In [1]:
import numpy as np
import pandas as pd
import string
import nltk
from nltk.stem.snowball import EnglishStemmer

from sklearn.feature_extraction.text import TfidfVectorizer
from sklearn.decomposition import TruncatedSVD

from sklearn.preprocessing import MultiLabelBinarizer

from scipy.spatial import distance

import time

# nltk.download('words')

In [2]:
def text_to_raw(str):
    # Remove punctuation
    str = [char for char in str if char not in string.punctuation]
    str = ''.join(str)
    
    # And use stemmer
    str = str.split(' ')
    str = [stemmer.stem(word) for word in str]
    str = ' '.join(str)
    
    return str

def remove_non_english(str):
    str = str.split(' ')
    str = [word for word in str if word in englishwords]
    str = ' '.join(str)
    
    return str

def load_glove_model(File):
    glove_model = {}
    with open(File,'r', encoding='utf-8') as f:
        for line in f:
            split_line = line.split()
            word = split_line[0]
            embedding = np.array(split_line[1:], dtype=np.float64)
            glove_model[word] = embedding
    return glove_model

def map_overview(line):
    overviewvector = np.array([])
    for word in line.split():
        try:
            overviewvector = np.concatenate([overviewvector, glove[word]], axis=0)
        except KeyError:
            pass
    
    if len(overviewvector) == 0:
        return []
    
    # Change data structure to [ [], [], [] ... ] format
    ovec2 = np.zeros(shape=(int(len(overviewvector)/wordlength), wordlength))
    for i in range( int(len(overviewvector)/wordlength) ) :
        ovec2[i] = overviewvector[i * wordlength : i * wordlength + wordlength]
    
    return ovec2

def avg_of_words(line):
    
    if len(line) == 0:
        return []
    
    # Calculate the center of the points
    line = sum(line)/len(line)
    
    return line

Separate movies to 2 files based on overview column

In [5]:
movies = pd.read_csv('movies_metadata.csv', low_memory=False)

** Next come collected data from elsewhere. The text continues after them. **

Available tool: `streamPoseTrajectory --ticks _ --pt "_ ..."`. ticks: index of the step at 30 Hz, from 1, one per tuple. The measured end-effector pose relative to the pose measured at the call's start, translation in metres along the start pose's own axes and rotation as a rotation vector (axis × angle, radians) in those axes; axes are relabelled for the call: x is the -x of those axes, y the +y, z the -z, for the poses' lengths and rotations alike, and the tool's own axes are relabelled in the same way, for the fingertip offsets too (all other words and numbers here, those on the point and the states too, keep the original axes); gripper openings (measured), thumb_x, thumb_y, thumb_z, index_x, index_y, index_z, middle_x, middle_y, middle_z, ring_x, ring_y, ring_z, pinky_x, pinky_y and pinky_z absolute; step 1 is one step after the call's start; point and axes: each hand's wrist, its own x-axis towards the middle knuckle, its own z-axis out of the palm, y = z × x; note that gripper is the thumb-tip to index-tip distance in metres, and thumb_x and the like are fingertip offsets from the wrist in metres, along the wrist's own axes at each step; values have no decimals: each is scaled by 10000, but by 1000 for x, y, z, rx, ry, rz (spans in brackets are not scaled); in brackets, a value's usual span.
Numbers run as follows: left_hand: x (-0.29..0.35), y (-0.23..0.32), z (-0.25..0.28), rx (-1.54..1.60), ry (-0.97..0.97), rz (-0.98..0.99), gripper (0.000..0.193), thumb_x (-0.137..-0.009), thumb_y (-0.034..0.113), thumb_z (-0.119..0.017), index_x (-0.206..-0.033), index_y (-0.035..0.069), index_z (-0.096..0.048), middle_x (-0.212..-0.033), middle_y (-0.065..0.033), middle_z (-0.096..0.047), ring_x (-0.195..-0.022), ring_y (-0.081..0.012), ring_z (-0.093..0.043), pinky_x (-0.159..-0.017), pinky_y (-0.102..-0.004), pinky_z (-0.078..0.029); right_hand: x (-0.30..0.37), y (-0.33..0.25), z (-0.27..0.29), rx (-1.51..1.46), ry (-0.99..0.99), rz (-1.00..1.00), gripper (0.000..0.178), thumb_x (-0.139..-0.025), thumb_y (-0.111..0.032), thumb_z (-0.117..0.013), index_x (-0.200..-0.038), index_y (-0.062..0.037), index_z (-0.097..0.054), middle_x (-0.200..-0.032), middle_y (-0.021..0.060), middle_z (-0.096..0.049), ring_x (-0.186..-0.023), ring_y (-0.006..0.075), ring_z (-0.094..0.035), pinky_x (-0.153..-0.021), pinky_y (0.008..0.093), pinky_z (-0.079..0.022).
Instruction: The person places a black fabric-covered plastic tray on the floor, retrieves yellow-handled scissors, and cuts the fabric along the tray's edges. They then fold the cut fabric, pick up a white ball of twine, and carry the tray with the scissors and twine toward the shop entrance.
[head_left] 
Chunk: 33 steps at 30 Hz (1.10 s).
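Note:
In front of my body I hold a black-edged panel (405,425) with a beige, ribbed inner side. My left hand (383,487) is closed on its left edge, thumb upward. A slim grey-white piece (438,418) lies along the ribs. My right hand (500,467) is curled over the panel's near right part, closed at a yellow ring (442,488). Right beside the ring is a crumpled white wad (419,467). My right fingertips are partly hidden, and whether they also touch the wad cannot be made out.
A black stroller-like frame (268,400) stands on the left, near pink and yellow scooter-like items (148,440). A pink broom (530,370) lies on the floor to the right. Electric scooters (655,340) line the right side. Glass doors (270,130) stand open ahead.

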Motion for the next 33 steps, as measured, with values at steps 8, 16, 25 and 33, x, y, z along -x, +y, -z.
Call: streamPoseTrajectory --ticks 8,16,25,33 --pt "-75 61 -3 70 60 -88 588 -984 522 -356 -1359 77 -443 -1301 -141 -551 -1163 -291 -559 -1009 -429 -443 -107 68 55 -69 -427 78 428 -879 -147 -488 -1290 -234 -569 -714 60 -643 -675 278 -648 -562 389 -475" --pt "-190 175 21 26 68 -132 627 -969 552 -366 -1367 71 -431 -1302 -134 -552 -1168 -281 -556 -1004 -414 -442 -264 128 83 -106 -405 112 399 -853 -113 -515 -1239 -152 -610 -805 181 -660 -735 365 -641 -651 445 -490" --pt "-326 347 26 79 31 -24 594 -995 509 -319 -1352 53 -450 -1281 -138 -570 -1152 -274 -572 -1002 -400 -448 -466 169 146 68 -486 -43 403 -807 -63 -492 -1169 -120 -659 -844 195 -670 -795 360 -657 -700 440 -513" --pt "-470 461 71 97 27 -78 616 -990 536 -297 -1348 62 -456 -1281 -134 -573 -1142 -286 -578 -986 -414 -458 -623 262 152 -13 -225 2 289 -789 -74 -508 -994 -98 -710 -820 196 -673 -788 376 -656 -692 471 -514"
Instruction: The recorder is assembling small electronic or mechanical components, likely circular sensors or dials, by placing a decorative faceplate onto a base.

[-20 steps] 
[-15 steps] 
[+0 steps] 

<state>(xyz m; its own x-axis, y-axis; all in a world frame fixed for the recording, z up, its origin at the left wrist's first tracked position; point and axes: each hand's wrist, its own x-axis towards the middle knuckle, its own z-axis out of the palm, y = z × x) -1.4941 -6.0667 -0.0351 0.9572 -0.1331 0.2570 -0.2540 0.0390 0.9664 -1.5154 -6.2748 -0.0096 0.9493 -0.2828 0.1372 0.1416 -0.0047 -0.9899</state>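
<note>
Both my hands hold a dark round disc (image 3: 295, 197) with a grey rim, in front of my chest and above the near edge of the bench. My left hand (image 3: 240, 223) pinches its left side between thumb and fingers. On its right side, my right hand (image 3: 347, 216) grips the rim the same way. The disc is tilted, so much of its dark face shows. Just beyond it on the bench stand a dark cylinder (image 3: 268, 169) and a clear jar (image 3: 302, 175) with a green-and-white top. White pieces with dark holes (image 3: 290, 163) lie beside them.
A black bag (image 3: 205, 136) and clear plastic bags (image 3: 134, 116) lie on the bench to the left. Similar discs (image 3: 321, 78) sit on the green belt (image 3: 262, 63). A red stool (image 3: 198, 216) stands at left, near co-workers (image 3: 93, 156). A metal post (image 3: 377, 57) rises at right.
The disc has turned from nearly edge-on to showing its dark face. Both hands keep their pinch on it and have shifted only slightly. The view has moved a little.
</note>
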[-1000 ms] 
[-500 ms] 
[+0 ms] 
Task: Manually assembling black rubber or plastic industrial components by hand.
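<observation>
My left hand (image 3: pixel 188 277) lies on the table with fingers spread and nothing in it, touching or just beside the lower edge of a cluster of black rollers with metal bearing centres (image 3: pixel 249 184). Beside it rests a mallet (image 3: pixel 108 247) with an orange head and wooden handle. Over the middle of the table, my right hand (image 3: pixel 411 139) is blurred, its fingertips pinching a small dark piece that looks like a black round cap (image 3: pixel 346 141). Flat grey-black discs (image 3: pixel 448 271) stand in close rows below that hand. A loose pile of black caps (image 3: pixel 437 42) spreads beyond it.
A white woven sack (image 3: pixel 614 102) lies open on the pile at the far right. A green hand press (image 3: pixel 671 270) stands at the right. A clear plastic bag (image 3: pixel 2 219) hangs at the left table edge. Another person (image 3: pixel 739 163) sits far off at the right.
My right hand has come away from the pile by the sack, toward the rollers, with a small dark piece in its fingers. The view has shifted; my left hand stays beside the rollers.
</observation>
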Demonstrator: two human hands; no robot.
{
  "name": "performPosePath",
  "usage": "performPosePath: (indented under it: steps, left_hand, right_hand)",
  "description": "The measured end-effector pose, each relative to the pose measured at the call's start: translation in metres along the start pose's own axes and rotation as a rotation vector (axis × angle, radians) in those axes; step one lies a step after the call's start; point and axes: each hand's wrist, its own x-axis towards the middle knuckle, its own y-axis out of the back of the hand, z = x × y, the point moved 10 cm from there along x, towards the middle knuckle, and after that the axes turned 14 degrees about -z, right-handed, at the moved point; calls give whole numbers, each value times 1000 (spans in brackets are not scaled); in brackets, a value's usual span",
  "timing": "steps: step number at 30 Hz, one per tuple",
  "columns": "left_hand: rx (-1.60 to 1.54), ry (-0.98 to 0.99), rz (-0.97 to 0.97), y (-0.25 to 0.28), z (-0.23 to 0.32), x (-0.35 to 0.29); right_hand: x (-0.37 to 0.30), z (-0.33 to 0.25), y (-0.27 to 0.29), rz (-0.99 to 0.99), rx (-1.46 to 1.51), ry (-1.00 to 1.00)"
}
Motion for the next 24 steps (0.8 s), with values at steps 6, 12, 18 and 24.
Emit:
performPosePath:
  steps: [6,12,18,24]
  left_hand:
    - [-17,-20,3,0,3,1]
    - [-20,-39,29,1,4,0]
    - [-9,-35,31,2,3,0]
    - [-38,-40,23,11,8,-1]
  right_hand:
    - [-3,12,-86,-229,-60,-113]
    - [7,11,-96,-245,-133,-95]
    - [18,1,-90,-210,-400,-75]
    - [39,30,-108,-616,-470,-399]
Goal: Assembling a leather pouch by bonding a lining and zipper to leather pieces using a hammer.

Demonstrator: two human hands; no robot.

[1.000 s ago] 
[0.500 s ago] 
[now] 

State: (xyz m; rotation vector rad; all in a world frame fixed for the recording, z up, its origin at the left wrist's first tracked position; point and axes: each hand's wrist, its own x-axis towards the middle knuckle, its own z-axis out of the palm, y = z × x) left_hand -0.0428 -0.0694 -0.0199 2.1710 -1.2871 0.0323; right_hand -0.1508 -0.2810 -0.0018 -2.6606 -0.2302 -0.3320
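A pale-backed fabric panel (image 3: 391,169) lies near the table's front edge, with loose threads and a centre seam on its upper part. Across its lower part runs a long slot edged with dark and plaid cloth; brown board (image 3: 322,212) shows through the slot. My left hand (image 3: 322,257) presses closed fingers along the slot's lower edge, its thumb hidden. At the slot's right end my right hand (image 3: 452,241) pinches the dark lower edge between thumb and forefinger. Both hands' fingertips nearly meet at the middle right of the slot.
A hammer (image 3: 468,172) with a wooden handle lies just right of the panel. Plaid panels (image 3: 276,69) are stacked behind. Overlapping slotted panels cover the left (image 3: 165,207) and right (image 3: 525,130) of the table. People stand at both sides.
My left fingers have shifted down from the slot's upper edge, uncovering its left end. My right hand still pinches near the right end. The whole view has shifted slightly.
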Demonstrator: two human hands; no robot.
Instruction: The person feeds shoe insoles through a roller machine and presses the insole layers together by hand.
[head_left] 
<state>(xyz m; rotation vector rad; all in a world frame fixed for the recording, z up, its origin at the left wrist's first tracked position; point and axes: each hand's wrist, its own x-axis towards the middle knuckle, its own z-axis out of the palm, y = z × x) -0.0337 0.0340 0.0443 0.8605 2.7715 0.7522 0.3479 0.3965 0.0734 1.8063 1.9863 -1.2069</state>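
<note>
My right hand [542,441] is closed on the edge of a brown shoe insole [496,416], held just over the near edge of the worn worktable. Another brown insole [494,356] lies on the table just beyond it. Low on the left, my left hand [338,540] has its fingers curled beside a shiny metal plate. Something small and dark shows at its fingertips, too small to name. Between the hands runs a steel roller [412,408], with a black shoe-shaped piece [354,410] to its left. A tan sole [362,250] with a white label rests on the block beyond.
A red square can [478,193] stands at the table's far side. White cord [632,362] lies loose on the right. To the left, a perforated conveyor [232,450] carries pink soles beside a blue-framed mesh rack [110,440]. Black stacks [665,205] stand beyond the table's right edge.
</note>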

movieswithoverview = movies[movies['overview'].notnull()]
movies = movies[movies['overview'].isnull()]

## Write
# movies.to_csv('1a movies_withoutoverview.csv', index=False)
# movieswithoverview.to_csv('1b movies_withoverview.csv', index=False)

1. part: Deal with non-english text

In [21]:
# Read and select movies with overview
movieswithoverview = pd.read_csv('1b movies_withoverview.csv', low_memory=False)

In [4]:
# Use stemmer
stemmer = EnglishStemmer()
movieswithoverview['overview'] = movieswithoverview['overview'].apply(text_to_raw)

In [5]:
# Get rid of non english text
# This took me at least 1 hour to run!
englishwords = nltk.corpus.words.words()
movieswithoverview['overview'] = movieswithoverview['overview'].apply(remove_non_english)

In [10]:
## Write to file
#movieswithoverview.dropna(inplace=True)
#movieswithoverview.to_csv('2 movies_english.csv', index=False)

2. part: TF-IDF

In [11]:
movieswithoverview = pd.read_csv('2 movies_english.csv', low_memory=False)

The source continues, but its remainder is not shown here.